Every MPJE candidate knows the rule of thumb: when federal and state pharmacy laws conflict, follow the stricter law—unless federal law preempts the field. But exam questions rarely make it that simple. They hinge on precise details: deadlines, refill limits, what counts as a valid prescription, who can prescribe, and what pharmacies can dispense or compound. Below are the 10 conflict zones that most often trip candidates. For each, you’ll see what the laws say, why they differ, and what to choose on test day.
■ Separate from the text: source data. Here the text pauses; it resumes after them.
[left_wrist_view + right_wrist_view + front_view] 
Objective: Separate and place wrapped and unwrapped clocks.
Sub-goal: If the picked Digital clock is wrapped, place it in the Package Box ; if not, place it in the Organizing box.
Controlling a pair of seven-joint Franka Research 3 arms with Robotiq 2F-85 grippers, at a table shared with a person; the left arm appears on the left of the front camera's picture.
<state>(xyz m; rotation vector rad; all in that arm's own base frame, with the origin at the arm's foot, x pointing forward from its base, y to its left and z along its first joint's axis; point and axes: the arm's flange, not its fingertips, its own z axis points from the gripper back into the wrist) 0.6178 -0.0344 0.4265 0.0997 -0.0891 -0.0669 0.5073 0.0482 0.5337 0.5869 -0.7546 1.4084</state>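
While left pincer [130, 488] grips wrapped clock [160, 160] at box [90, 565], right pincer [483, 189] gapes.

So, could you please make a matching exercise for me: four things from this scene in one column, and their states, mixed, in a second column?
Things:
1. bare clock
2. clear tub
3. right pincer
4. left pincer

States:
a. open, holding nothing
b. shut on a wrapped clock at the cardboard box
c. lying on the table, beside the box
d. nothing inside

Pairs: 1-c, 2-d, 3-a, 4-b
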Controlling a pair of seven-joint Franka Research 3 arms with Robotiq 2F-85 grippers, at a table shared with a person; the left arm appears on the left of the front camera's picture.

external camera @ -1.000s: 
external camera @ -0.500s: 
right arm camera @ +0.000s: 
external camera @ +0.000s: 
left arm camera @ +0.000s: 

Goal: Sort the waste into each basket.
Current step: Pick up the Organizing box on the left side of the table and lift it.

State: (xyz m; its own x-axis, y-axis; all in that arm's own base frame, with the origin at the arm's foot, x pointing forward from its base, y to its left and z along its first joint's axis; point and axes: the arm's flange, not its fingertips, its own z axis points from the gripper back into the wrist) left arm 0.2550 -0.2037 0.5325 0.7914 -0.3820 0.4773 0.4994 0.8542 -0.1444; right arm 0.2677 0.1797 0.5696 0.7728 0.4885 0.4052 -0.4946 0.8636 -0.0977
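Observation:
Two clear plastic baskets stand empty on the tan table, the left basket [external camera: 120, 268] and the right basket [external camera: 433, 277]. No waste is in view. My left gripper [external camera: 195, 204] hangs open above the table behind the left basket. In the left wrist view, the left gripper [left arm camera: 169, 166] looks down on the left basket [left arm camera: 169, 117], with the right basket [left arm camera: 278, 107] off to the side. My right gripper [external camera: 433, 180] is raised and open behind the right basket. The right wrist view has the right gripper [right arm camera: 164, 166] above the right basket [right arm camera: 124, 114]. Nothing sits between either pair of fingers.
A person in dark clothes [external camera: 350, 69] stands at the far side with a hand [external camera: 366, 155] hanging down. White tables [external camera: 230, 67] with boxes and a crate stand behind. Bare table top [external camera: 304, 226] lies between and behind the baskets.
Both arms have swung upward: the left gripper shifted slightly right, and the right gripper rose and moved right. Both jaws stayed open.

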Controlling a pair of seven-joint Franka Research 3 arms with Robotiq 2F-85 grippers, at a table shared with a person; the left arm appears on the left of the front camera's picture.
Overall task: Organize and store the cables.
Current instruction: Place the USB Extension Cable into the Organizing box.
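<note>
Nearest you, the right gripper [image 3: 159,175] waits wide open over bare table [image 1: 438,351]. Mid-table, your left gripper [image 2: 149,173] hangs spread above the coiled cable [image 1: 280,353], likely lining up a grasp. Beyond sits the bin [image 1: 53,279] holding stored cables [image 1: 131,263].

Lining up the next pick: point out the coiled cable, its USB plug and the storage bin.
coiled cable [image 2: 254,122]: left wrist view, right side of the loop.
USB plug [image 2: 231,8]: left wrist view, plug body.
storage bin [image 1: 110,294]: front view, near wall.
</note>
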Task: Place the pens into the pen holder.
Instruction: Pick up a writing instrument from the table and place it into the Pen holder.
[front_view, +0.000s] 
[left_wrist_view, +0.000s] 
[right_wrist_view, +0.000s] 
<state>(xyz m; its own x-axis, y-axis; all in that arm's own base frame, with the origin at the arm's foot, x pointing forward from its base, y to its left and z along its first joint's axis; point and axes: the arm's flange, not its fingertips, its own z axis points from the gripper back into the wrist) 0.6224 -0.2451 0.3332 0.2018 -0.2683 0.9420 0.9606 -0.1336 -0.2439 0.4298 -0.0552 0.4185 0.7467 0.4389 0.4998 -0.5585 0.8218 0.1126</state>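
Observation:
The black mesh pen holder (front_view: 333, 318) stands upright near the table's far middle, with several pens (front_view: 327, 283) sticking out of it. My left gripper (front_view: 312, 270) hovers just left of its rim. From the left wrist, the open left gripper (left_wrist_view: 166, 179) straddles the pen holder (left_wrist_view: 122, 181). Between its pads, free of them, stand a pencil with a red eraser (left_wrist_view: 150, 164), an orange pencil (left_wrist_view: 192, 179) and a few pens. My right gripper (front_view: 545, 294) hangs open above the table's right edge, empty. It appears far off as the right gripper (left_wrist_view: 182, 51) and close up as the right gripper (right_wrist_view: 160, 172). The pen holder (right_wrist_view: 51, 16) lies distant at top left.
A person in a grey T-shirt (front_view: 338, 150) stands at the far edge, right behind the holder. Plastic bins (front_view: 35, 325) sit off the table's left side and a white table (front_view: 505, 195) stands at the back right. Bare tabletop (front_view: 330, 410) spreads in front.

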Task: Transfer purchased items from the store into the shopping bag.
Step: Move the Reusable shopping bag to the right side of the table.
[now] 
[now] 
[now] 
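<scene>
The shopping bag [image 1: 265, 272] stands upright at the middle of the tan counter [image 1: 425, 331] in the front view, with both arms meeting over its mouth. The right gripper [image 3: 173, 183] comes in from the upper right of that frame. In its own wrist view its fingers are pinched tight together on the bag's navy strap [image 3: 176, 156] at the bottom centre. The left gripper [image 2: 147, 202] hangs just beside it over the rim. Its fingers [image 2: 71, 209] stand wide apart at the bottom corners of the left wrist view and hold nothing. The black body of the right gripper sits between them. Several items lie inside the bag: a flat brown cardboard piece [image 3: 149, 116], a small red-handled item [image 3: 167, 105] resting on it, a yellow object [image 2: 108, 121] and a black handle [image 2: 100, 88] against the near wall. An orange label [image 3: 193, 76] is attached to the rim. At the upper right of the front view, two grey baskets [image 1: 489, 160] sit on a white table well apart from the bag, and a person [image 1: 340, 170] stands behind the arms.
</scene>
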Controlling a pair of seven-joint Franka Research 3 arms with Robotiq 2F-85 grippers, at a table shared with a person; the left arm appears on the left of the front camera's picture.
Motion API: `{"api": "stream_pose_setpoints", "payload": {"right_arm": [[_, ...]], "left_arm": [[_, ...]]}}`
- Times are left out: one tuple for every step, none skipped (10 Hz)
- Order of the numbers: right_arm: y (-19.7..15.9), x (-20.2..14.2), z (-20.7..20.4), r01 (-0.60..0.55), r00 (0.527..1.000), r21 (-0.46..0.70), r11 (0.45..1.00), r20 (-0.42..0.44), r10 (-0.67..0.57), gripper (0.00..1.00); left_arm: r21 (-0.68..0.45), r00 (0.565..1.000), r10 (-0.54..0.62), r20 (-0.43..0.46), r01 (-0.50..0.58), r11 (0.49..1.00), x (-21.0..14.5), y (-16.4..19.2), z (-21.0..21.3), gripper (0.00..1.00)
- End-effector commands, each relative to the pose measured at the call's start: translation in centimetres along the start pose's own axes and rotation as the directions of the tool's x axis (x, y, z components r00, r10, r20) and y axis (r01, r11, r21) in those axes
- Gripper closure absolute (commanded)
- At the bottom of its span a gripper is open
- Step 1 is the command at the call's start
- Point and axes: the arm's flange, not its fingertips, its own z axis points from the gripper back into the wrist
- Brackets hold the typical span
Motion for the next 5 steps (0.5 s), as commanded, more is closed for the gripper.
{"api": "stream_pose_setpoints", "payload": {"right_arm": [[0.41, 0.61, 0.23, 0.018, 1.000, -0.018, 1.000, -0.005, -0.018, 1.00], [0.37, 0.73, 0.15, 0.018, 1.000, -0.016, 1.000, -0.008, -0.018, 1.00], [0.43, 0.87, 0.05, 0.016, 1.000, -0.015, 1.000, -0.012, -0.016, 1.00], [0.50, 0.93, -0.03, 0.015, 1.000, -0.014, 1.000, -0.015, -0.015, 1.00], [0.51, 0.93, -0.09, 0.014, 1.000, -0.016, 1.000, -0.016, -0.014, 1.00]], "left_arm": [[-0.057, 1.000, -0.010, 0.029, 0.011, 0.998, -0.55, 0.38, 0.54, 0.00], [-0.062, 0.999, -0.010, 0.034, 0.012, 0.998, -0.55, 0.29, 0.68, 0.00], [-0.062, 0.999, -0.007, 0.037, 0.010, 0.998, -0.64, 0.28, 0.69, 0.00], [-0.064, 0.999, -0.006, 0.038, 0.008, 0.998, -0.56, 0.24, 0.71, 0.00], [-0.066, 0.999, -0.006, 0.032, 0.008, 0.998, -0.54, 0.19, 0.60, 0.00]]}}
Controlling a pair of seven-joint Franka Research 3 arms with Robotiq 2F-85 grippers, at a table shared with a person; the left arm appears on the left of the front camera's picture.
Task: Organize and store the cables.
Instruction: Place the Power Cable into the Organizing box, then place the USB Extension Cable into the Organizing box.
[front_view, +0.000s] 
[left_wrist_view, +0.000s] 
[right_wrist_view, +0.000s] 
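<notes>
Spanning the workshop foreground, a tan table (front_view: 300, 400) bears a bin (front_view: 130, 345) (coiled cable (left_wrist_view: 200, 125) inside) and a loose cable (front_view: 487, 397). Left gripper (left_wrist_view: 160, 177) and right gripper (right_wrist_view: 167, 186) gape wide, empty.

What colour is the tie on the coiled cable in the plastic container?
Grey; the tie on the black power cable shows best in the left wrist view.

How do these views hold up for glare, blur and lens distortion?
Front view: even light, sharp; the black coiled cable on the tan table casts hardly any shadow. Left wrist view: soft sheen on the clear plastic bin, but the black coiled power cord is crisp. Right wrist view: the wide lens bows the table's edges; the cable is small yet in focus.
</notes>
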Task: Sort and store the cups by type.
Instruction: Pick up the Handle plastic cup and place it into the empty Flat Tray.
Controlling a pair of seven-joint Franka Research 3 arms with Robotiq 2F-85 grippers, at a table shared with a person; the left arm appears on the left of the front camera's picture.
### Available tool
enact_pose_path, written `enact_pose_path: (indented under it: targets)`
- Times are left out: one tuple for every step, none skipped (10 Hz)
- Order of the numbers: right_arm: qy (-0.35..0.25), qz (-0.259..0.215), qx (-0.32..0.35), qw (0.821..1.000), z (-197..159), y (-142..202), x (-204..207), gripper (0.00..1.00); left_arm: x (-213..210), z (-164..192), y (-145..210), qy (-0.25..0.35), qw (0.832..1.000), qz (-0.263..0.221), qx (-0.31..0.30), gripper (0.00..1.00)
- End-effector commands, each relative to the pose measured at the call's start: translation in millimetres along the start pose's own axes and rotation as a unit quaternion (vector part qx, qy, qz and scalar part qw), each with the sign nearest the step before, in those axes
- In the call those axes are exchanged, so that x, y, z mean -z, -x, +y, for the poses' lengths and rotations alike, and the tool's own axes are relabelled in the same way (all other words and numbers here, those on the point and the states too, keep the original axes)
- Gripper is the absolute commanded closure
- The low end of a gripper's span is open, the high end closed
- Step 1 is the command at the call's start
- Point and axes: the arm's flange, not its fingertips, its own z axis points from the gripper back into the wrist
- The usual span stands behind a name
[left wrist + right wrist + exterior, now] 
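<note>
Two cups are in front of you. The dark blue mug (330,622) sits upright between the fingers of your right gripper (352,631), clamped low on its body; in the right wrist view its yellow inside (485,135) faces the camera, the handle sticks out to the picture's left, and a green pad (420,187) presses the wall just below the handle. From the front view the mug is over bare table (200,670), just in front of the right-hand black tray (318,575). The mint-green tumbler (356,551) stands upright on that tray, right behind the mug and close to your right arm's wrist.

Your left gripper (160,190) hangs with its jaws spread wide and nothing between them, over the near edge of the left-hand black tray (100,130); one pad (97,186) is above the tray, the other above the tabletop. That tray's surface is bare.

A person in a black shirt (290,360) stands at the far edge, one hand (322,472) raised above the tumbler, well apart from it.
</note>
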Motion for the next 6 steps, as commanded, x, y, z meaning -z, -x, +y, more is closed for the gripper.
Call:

1) The master rule: stricter law vs federal preemption
Why this matters: It decides which law you apply when federal and state rules clash.
How it works:
- Stricter standard usually controls. States can go above federal minimums in areas like controlled substance scheduling, counseling, and labeling.
- Federal preemption means the federal rule wins when Congress intends to occupy the field or when the two laws directly conflict. Examples: marijuana remains Schedule I under federal law; 503A compounding rules control federal drug approval and misbranding concepts; Ryan Haight telemedicine rules set federal prerequisites to prescribe controlled substances.
MPJE move: If both can be followed, pick the stricter requirement. If the state “allows” what federal law forbids (e.g., pharmacies dispensing marijuana), you must follow federal law.
2) Medical/recreational marijuana and CBD: state permission vs federal prohibition
The conflict: Many states authorize medical or adult-use cannabis. Under the federal Controlled Substances Act (CSA), marijuana (cannabis) is Schedule I. Pharmacies cannot dispense Schedule I substances.
What this means:
- Pharmacies cannot dispense marijuana despite state programs. Dispensaries operate under state law, not federal pharmacy law.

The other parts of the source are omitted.